Lim, Jeon, Kwon, Kim, Cho, Kim, Ha, and Kim: Laparoscopic treatment for post-cholecystectomy Mirizzi syndrome


The remnant cystic duct or gallbladder neck calculus may rarely result in post-cholecystectomy Mirizzi syndrome. Various managements have been proposed for the treatment of post-cholecystectomy Mirizzi syndrome. Some previous cases of post-cholecystectomy Mirizzi syndrome have been managed with open cholecystectomy and endoscopically. We report a case of a laparoscopic stone removal of post-cholecystectomy Mirizzi syndrome that developed 7 months after laparoscopic cholecystectomy. To our knowledge, this is the first case of laparoscopic management of post-cholecystectomy Mirizzi syndrome. The mechanism, diagnosis and treatment of post-cholecystectomy Mirizzi syndrome are discussed.
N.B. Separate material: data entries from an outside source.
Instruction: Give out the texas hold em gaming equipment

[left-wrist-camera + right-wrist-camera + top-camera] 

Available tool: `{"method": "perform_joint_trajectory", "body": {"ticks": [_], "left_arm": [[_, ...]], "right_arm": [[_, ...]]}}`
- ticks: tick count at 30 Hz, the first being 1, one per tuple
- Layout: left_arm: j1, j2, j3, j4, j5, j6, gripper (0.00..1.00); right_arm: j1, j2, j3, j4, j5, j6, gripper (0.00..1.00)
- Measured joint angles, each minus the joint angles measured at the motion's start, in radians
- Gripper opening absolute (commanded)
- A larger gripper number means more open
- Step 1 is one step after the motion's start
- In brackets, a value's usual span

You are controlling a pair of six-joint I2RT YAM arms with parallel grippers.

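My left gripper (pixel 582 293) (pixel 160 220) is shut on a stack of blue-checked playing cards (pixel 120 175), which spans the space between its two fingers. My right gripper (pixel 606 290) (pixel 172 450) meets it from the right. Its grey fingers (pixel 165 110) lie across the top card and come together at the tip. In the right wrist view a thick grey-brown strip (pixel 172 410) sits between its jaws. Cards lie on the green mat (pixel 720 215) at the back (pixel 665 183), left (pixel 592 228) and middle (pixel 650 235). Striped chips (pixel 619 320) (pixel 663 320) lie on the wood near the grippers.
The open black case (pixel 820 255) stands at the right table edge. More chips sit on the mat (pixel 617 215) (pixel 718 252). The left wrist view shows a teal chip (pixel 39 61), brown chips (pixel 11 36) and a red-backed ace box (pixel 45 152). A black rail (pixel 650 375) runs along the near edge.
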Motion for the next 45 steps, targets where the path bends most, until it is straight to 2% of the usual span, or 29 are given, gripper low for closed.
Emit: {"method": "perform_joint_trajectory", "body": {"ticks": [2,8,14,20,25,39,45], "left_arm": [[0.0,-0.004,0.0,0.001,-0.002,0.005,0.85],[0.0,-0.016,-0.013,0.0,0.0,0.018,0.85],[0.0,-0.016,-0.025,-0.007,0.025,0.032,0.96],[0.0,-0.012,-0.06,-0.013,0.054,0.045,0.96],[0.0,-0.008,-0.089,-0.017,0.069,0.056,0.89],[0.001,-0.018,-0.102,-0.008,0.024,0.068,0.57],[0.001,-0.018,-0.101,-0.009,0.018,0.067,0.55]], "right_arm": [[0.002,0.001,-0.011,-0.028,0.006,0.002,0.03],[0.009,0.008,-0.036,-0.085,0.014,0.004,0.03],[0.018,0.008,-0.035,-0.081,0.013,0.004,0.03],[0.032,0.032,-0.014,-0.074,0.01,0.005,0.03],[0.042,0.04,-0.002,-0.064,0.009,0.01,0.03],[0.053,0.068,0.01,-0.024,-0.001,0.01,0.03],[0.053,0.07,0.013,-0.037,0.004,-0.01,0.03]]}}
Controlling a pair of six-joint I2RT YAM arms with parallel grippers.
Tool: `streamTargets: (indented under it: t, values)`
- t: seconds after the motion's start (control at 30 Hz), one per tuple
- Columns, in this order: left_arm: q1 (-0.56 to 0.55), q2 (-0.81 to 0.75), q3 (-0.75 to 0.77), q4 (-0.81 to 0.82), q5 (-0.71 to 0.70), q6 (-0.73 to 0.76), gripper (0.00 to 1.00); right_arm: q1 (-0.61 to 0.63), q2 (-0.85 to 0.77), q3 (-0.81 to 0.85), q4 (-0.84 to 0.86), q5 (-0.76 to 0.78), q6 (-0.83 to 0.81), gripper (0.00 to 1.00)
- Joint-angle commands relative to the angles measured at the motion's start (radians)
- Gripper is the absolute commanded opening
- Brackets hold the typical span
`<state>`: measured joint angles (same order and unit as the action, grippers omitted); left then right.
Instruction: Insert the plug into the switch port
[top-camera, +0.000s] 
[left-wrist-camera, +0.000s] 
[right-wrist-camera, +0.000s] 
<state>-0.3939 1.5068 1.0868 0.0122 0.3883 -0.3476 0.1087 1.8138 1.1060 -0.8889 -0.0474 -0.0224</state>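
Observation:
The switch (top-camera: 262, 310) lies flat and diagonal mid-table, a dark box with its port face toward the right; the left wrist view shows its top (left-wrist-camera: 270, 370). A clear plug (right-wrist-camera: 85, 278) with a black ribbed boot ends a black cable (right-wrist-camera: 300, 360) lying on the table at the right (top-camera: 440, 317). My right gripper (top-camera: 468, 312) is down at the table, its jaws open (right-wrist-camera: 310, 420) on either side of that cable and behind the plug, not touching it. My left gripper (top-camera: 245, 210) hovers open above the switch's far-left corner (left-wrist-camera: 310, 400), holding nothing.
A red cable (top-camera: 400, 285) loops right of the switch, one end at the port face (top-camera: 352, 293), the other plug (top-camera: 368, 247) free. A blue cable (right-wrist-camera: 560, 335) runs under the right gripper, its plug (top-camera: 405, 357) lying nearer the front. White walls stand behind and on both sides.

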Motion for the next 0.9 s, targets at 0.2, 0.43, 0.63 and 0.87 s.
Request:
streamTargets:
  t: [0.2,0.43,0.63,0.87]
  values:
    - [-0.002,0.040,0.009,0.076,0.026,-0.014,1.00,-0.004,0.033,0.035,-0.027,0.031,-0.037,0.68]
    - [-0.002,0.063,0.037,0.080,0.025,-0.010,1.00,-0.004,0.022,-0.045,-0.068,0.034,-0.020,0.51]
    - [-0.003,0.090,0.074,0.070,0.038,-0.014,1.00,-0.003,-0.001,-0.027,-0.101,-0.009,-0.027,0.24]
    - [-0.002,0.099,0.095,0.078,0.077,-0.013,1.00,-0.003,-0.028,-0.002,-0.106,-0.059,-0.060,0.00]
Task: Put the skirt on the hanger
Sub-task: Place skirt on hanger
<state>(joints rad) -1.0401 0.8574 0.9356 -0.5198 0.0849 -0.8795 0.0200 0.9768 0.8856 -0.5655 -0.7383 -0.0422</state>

Mirizzi syndrome results from the impacted gallstone in the cystic duct or gallbladder neck.1 Although Mirizzi's syndrome bears Mirizzi's name, he was not the first to describe it. It was described by Kehr in 1905 and Ruge in 1908 as partial obstruction secondary to longstanding impacted stone and inflammation.1 The reported incidence of Mirizzi syndrome is 0.7-1.4% of all patients undergoing cholecystectomy.2 A remnant cystic duct stone causing post-cholecystectomy Mirizzi syndrome is very rare. Conventionally, management of the Mirizzi syndrome has been surgical; the type of laparoscopic or open procedure depending on the type of Mirizzi syndrome. Laparoscopic treatment of Mirizzi syndrome depends on the ability to delineate structures within Calot's triangle, which can be somewhat difficult due to severe adhesion and large stone or fistula, if present.3 We describe the treatment of a case of a cystic duct remnant calculus causing Mirizzi syndrome. To our knowledge, this is the first case of laparoscopic management of post-cholecystectomy Mirizzi syndrome.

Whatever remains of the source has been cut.